Thursday 20 November 2014

Rooms to come...

In total I plan to build nearly 30 rooms in the castle, including a library, billiard room, saloon, dining room, kitchen, scullery, cellar, dungeon, Elizabethan long gallery, bedchamber and closets. So I have got a long way to go!

Here are some sneak previews of the ideas I have for some of the rooms...


Here is my hand-made billiard table: a lucky find on e-bay, and, I think, a unique design.


This is the Grotto, the only bit of the gardens I have planned so far. The shells were collected over three generations by my Grandmother, my Mum and myself. I'm glad to have finally given them a home outside of an ice-cream box.


I plan to use poster tubes as towers for spiral staircases.


This is part of the staircase, with a balustrade based on Hogwarts in the Harry Potter films. I hope to make loads of portraits, giving a family home to some of those "portraits of an unknown lady or man" pictures you feel curious about and sorry for in museums. I want to call the staircase The Deathly Hallows in honour of HP but also because I want to have paintings on the theme of death, so that the stairs represent a transition to the other world. The cellar and a hallway are beneath, and the battlements above.


Leading to The Deathly Hallows will more stairs, this time made of oak (or rather cardboard balusters and newel posts of bolser wood and an old fan). The room will be a celebration of Shakespeare, with  figures from his plays on top of the newel posts, paintings inspired by the plays on the walls, and stained glass depicting some characters in the Histories, in particular Richard III. The doorway from the stairs to the Great Hall is guarded by a "stuffed" bear called Helena in honour of her namesake's line in A Midsummer Niggt's Dream "I am as ugly as a bear," and of the infamous stage direction "exit pursued by a bear." This room will be called Perchance to Dream.

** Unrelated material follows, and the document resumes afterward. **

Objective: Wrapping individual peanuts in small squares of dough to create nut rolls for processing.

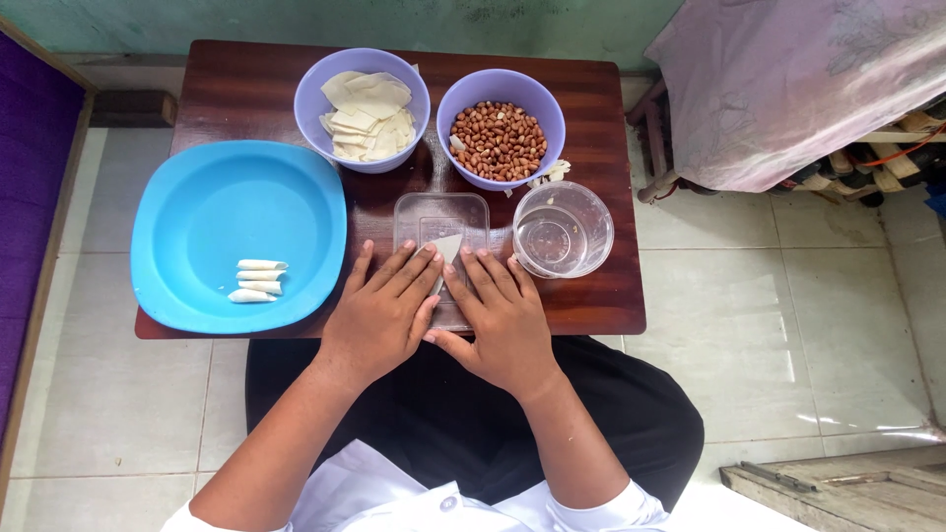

The most expensive piece in any stately home is the King's Bed, and so it is with mine, a fabulous commission made for me by Peartree Miniatures, overflowing with pagan symbols like dragons, green men, oak leaves, and Pan in the centre. The Mortlake tapestries in the bedchamber are from Hatfield House, and represent the four seasons. The name of the bedroom will be PAN, the theme being the countryside, nature, the Greek faun god himself, and pantheism - the idea that the divine can be found in All That Is.